The average revenue per visit is the total amount received per visit from both the patient and the payer. Average revenue shows actual payments received per visit. It also helps determine projected cash amounts.

KPI #2: E/M Code Distribution

E/M code distribution shows the use of code levels by staff. E/M codes directly affect reimbursement amounts. Code levels 1 through 5 tell payers the level of visit complexity and dictate the charges for services rendered.

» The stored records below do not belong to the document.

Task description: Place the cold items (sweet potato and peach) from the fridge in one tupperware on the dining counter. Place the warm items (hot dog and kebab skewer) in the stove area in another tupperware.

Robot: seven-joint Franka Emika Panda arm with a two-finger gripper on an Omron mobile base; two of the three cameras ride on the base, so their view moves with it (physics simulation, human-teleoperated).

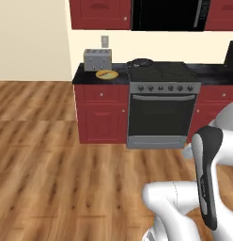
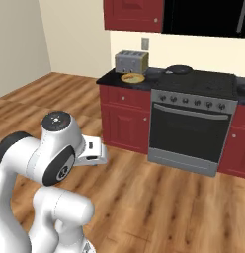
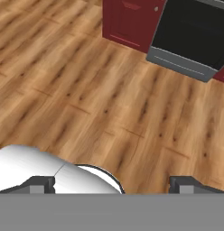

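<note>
Nearest the lens in the hand view, the hand is seen at the bottom edge with its two dark fingertips spread to opposite sides, released and grasping nothing. Beneath it, glossy plank floor with brown wood grain is spread across the frame.

A yellow plate is seen on the dark worktop in the upper middle of the left base view, just in front of a boxy metal toaster. Something brownish lies on the plate, too small to be named, and its long axis cannot be told. The plate is well apart from the hand, up and beyond the floor.

To the right of the plate in the frame, a steel stove is set with a row of round knobs, a bar handle and a dark glass door. A dark round pan rests on its back left burner. Matte red cabinets with small pale knobs flank the stove.
</note>
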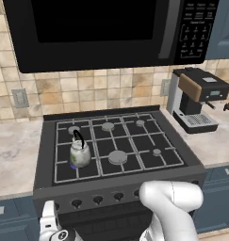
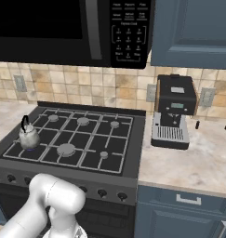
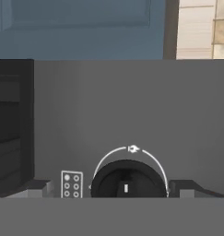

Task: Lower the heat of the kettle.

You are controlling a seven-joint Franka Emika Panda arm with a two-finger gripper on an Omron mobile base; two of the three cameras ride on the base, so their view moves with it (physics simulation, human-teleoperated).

KPI #3: Ancillary Revenue Per Visit

Ancillary revenue per visit is how much revenue you receive per visit for procedures and services above the cost of the visit. Urgent cares often have a contracted amount for an office visit E/M code with payers—so ancillaries are in addition to that amount. Ancillary charges can be labs, injections, x-rays, or medical equipment.

KPI #4: Front Desk Collection Average

Front desk collection rate is the percentage of collections gathered by the front desk from patients before they leave the clinic. A larger percentage captured at the front desk is typically reflected in a higher percentage of overall collections per visit.

KPI #5: Days in Accounts Receivable (A/R)

Days in A/R is the amount of time your charges are sitting in accounts receivable. This is the revenue you have yet to get paid for, divided by the average daily charges at your clinic. The lower your days in A/R, the quicker the turnaround for reimbursement.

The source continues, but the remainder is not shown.